→ TASK INSTRUCTIONS
Every line that contains the word "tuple" is to be copied from the listing.

→ SOURCE DATA
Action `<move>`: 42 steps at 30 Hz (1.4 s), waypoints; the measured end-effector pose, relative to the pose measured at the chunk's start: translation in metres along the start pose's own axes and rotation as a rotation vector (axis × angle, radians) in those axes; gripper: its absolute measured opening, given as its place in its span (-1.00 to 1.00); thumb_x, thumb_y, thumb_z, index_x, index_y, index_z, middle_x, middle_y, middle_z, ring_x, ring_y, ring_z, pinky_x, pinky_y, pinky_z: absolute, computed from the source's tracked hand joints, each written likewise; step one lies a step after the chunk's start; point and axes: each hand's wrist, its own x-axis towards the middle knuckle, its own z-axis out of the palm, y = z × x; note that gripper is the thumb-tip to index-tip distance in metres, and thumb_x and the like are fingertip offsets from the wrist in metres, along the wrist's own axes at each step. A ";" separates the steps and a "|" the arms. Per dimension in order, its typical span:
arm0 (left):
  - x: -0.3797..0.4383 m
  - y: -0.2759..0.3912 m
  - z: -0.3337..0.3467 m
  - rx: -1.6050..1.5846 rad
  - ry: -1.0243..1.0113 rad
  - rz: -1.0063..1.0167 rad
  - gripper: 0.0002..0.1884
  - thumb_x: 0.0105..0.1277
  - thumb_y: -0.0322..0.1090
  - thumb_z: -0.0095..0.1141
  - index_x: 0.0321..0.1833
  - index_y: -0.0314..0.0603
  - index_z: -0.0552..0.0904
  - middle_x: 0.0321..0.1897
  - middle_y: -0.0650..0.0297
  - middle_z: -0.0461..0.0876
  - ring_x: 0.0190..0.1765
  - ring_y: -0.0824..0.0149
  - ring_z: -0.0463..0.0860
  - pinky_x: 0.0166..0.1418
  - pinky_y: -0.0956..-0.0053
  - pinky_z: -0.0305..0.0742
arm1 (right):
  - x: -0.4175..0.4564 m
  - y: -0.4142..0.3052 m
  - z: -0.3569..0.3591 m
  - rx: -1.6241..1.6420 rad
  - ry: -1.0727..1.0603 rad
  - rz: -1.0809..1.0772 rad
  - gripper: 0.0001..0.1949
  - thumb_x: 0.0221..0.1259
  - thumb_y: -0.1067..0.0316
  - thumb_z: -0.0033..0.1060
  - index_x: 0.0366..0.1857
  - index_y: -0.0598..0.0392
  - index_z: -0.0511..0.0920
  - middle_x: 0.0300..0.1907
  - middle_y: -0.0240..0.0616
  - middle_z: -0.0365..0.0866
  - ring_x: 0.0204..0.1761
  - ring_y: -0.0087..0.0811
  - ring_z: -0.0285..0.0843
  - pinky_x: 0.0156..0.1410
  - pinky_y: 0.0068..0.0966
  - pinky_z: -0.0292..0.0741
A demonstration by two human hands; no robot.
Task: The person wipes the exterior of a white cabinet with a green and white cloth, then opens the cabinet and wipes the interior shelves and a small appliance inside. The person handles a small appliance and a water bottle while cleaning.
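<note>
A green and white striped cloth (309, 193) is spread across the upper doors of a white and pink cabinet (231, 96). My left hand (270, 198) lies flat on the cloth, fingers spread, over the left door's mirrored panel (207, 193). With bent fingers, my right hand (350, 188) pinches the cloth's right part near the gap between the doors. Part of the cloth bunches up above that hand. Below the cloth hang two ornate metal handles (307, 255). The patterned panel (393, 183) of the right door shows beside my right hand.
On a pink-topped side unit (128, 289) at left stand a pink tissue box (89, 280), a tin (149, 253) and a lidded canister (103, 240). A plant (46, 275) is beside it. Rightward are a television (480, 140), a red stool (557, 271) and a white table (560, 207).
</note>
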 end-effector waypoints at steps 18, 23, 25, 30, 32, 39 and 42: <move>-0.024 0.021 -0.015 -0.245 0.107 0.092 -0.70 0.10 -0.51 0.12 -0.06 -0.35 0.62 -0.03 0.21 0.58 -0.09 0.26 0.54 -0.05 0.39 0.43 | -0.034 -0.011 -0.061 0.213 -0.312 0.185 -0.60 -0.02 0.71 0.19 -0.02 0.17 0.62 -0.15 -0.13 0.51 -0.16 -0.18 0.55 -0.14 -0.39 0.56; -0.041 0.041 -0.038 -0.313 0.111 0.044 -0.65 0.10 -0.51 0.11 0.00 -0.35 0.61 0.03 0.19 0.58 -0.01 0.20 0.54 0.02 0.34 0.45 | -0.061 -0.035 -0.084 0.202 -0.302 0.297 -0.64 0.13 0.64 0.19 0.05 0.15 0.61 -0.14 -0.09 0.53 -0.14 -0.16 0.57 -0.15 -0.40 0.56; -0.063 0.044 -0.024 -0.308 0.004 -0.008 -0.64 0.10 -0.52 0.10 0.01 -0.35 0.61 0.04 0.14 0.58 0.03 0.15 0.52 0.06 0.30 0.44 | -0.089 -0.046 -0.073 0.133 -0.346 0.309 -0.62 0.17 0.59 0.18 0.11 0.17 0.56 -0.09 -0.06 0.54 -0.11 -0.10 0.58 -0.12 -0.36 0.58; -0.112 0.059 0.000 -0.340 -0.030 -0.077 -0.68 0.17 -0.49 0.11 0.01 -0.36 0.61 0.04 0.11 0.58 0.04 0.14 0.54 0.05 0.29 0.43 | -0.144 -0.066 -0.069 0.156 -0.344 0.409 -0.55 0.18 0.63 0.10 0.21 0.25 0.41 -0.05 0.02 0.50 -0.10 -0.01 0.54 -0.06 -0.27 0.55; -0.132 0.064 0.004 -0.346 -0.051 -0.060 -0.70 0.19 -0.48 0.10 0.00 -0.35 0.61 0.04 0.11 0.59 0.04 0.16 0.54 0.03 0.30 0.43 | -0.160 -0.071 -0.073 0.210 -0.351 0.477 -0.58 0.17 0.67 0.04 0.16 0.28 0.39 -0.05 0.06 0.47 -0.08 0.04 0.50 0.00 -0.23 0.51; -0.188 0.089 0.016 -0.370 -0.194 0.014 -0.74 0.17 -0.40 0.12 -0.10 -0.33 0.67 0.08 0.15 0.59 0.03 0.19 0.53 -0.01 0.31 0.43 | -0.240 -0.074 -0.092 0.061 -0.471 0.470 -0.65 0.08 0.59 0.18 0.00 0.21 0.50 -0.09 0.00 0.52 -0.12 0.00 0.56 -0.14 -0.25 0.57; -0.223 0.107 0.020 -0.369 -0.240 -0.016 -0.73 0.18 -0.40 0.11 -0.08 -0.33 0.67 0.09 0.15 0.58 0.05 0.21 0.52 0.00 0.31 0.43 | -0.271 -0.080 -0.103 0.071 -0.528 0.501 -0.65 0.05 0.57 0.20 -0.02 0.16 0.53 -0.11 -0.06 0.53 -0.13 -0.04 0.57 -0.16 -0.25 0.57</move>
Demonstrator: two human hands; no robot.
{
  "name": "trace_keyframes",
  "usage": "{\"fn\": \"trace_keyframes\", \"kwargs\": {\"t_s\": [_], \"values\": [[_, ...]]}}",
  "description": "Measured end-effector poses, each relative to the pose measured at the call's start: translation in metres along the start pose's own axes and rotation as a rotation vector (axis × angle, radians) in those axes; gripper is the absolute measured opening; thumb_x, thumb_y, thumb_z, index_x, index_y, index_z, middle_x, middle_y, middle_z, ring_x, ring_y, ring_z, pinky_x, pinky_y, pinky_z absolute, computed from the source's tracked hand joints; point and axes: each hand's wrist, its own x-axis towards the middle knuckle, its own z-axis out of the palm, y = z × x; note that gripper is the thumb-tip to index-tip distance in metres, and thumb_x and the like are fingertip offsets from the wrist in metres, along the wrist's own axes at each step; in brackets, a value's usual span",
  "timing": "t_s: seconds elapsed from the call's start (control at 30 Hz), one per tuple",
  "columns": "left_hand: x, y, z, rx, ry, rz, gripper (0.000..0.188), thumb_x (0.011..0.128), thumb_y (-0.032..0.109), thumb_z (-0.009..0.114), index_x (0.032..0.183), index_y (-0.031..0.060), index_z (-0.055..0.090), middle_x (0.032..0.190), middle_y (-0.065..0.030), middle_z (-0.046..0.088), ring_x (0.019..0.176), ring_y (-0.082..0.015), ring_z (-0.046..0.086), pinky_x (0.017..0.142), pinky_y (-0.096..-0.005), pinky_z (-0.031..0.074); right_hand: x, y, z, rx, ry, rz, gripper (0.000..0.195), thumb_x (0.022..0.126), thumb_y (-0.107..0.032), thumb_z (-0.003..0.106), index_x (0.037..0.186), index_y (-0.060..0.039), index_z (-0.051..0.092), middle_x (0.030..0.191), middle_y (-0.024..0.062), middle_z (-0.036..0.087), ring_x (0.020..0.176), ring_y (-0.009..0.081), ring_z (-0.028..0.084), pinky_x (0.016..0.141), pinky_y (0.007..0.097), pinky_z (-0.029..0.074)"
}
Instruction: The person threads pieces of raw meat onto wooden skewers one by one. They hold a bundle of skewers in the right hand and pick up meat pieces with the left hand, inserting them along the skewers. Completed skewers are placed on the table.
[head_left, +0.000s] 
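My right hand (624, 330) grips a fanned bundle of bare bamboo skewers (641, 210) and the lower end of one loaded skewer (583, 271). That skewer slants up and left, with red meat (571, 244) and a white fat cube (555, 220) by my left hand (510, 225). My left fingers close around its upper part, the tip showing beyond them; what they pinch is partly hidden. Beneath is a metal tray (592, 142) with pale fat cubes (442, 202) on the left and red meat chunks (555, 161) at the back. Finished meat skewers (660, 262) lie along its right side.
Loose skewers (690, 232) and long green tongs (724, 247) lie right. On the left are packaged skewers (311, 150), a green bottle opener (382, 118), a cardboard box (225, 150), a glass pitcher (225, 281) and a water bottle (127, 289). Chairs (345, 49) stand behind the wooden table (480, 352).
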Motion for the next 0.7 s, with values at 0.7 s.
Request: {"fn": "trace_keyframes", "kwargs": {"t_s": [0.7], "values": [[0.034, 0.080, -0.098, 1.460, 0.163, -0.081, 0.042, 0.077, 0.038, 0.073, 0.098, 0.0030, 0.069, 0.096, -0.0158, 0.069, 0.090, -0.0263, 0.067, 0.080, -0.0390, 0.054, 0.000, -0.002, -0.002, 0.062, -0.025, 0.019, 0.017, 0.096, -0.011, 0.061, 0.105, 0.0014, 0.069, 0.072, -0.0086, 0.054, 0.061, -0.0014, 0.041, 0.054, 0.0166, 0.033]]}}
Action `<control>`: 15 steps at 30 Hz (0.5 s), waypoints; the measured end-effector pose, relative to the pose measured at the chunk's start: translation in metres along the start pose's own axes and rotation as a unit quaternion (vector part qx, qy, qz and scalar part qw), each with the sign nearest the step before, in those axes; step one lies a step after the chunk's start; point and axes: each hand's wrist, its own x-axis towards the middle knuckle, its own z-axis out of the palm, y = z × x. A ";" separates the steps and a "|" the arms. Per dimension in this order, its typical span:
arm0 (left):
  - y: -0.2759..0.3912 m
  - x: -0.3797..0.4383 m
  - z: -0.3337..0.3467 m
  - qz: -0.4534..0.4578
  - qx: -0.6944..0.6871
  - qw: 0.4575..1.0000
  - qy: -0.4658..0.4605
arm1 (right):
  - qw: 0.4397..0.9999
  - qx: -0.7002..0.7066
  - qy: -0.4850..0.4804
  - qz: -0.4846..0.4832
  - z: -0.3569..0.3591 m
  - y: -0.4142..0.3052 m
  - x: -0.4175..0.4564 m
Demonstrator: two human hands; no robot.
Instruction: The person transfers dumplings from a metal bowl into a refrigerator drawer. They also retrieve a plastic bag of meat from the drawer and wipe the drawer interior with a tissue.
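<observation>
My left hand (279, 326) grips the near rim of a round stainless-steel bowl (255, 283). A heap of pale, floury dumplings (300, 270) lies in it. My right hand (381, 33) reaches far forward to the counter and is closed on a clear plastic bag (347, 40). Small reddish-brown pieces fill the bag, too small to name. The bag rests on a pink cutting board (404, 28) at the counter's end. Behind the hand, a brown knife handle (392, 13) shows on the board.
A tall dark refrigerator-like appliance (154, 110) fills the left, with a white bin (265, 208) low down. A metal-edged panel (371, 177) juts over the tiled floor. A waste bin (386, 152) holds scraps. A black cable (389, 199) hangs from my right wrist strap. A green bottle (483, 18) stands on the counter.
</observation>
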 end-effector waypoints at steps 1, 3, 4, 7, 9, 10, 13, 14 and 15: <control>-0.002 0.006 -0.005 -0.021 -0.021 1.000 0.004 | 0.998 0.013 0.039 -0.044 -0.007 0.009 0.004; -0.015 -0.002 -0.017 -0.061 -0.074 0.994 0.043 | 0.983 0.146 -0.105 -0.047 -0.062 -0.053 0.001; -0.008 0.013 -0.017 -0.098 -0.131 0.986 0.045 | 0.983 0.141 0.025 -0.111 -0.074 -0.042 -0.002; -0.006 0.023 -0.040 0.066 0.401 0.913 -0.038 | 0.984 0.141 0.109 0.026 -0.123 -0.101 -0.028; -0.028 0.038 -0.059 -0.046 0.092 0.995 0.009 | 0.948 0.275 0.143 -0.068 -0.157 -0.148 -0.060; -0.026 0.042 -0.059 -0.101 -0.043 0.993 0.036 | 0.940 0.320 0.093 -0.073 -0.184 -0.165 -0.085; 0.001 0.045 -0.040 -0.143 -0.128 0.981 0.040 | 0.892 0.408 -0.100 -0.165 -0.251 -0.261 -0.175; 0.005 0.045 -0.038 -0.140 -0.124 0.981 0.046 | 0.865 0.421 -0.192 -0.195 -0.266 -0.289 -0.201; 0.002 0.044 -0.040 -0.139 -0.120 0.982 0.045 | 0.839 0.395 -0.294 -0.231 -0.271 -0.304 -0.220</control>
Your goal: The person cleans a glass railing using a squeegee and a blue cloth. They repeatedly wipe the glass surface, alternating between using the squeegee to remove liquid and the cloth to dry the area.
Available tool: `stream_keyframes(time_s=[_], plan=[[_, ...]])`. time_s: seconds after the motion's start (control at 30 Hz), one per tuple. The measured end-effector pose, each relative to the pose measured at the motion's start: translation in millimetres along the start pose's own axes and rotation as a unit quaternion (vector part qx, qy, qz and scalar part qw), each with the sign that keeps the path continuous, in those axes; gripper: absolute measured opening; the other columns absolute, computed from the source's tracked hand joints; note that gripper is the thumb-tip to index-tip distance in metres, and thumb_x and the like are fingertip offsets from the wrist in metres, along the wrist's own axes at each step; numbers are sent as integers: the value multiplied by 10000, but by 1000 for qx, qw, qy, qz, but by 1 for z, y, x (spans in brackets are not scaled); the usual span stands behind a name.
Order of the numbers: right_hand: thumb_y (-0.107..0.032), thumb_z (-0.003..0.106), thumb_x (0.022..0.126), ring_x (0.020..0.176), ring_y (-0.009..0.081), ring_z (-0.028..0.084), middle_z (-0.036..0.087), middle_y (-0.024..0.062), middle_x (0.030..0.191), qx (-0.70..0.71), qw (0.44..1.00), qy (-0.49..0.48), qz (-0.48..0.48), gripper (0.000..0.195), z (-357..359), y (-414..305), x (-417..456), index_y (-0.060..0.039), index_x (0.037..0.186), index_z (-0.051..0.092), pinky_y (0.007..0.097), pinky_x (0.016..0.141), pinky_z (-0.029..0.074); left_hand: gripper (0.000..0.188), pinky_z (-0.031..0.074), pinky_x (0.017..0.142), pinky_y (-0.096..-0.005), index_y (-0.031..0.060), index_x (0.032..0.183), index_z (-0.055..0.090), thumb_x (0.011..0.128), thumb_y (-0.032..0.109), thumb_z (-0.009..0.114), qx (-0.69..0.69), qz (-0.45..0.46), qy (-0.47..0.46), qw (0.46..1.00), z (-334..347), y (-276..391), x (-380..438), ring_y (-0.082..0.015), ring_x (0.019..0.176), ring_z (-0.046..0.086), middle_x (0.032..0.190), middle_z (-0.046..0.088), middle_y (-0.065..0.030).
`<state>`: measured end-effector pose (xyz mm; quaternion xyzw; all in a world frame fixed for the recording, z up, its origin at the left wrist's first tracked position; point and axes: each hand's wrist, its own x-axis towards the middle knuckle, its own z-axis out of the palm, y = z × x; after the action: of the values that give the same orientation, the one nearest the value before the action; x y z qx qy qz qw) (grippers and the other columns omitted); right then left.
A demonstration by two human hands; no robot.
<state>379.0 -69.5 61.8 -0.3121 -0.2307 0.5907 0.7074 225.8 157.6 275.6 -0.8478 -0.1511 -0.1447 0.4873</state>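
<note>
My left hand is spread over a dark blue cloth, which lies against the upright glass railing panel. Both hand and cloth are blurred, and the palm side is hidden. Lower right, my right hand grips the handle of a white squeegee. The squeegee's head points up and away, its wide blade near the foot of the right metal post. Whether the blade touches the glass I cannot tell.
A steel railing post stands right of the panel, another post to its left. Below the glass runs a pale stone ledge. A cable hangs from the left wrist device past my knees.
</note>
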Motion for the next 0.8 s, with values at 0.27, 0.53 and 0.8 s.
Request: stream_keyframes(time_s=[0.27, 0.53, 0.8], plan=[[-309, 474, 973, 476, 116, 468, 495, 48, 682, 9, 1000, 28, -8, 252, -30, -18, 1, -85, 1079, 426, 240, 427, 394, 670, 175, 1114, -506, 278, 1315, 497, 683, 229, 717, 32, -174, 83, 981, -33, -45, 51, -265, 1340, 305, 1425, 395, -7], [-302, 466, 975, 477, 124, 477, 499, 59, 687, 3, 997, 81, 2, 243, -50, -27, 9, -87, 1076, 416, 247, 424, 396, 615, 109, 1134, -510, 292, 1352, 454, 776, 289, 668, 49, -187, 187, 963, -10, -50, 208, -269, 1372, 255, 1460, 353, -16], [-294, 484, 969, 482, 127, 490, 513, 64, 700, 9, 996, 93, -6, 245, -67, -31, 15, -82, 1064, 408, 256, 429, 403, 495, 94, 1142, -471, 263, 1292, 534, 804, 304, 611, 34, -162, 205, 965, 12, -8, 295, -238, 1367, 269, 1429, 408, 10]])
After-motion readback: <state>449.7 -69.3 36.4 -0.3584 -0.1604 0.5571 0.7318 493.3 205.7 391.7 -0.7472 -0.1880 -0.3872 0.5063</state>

→ PROBLEM SOLUTION
  "timing": "t_s: seconds elapsed from the call's start (control at 30 Hz), one per tuple",
Available tool: `stream_keyframes(time_s=[_], plan=[[_, ...]])`. time_s: seconds after the motion's start (control at 30 Hz), one per tuple. The measured end-effector pose, each relative to the pose measured at the motion's start: translation in millimetres along the start pose's own axes and rotation as a unit quaternion (vector part qx, qy, qz and scalar part qw), each with the sign that keeps the path continuous, in those axes; gripper: absolute measured opening; the other columns absolute, computed from the source's tracked hand joints; note that gripper is the thumb-tip to index-tip distance in metres, and thumb_x and the like are fingertip offsets from the wrist in metres, along the wrist's own axes at each step; numbers are sent as integers: the value multiplied by 10000, but by 1000 for qx, qw, qy, qz, but by 1 for z, y, x (spans in brackets are not scaled); the usual span stands behind a name.

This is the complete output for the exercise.